Dr Insel: That is a great question. I believe we have to be honest and say we don't know. There is a lot of hype about what we are doing with digital tools, and it is cool to talk about it, but whether it will work in the real world of healthcare is another matter. For example, we have some pretty good evidence that when people get depressed, they stop charging their mobile phones. Good luck there. That won't help with either the assessment or the intervention side.

We must prove this approach. I believe it is an urgent question because the burden is high and the needs are extraordinary, and no one likes the system we have now. No one wants the DSM, if you want to think of that as the problem, or the medications, or the therapies. People do not like what we are currently selling.

We need to come up with something that's better and perhaps something that's actually more user-friendly, where people have more agency. That could be super-interesting, but we have to remember that unlike diabetes, heart disease, and so many other areas of chronic illness, depression is a very tough customer because a fundamental aspect of depression is that you are helpless and hopeless. It gets in the way of you actually doing the things you need to do to get better. It's that catch-22 that is very tough to solve.

Dr Topol: That is a critical point, and no less the fact that the mood and state of mind interact with all the other conditions of man.

One surprise in recent years was the idea that you could talk to an avatar or a machine, and you would actually feel more at ease revealing your innermost secrets than if you had talked to another human. Do you believe that?

Dr Insel: I believe we are still learning about that. All of us are already dealing with bots. Even when we don't know about it, we are dealing with bots much of the time. I believe we will come to find it more acceptable. If there is one area of medicine where you would assume that the human interaction is going to be fundamental, it is psychiatry.

You would think that people need to talk to another person, but I hasten to point out that I was trained as a psychoanalyst, and what we were taught to do was to become a blank screen: a bot, if you will. We would have people sit on the couch not facing us, and we were told never to say anything that would reveal anything about ourselves, so that the patient could develop a whole series of fantasies and projections about us that then would become the basis of the therapy. Maybe that is what we will end up doing.

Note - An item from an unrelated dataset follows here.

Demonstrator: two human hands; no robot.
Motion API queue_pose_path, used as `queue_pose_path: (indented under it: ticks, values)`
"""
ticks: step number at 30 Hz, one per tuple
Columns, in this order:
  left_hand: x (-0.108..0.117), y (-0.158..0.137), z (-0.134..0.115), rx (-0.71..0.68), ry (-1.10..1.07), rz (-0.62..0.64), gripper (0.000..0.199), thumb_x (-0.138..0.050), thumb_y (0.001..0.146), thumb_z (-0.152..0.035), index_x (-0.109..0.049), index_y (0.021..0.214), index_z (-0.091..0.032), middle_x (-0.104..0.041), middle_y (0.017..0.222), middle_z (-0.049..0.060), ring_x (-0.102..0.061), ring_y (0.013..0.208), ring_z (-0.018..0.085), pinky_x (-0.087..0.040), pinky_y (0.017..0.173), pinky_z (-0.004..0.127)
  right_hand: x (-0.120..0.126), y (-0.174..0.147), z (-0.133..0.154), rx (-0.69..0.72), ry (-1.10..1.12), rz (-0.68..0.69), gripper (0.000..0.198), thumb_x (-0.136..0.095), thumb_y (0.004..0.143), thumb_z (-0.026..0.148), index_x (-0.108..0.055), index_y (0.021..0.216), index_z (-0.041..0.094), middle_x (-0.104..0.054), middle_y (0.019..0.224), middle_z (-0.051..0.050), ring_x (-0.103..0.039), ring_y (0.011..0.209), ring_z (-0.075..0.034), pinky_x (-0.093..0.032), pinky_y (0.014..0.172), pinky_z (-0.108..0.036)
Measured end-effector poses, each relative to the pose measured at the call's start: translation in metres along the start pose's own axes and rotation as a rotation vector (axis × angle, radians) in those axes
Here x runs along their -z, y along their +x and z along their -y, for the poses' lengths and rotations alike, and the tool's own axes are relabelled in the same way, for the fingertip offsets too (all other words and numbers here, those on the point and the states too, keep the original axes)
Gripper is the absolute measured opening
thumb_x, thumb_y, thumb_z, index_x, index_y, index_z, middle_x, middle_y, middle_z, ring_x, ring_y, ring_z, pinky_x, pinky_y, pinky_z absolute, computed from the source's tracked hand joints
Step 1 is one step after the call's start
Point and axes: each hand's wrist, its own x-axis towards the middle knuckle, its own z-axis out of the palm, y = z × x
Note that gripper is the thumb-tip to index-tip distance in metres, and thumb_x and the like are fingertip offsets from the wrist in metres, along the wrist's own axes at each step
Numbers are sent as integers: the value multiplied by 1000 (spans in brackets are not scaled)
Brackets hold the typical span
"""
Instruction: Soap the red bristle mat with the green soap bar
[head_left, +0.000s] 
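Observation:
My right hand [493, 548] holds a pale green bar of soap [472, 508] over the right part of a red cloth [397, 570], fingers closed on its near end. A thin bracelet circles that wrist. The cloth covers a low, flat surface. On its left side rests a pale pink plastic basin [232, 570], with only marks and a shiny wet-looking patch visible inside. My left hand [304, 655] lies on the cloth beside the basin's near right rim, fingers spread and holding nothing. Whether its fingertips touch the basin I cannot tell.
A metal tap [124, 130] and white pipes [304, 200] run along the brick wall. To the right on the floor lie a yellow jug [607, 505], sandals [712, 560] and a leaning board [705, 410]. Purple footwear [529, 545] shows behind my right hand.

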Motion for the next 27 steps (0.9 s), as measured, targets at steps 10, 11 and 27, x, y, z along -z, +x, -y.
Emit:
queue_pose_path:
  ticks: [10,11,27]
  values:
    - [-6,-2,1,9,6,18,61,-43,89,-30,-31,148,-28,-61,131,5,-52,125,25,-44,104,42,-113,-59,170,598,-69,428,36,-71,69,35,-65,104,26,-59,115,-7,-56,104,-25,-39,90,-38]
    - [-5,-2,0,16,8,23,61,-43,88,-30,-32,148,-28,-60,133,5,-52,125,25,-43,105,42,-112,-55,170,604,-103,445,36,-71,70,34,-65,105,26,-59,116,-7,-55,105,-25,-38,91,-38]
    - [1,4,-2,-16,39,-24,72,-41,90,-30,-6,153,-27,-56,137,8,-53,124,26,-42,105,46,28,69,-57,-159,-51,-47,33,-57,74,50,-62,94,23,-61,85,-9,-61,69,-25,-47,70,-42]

Dr Topol: That parallel is fascinating.

Dr Insel: In a very interesting way, we now have avatars that really are a blank screen. They are what Freud always wanted to create. The other thing about them, which is extraordinary, is that they can learn, and they do not have any built-in bias, if they are trained in the right way.

For example, if we could develop a tool that would help us give volunteers on the suicide hotline the skills of a master clinician for detecting suicidal risk, it would be fantastic. You could scale this up. You could do it in real time.

Imagine interpreting the voice and speech of people who call in and giving a red light, green light, or yellow light to college students who are working on the line, to cue their responses, giving them the skills in the same way that Waze (the community-based navigation app) helps a new driver in the city navigate as a master cabby would have done it in years past.

When we think about bots and artificial intelligence, and we think about the tools we could build, I believe we would use them not so much to replace people, but to replace tasks and to upskill people—giving them the skills similar to those of a master clinician without the training that goes into that. The Waze model for clinical care is pretty exciting, and we could do it. Even in the short term, I believe the technology at this point is ready to go.

Dr Topol: I like that Waze model, and I believe the insights you bring are quite extraordinary. It has been a delight to talk to you about this and hearing your optimism that some of these tech tools will help support a better model over the years ahead, never supplanting the importance of human-to-human interactions but hopefully making it a lot better. It is certainly a big issue that needs to be addressed.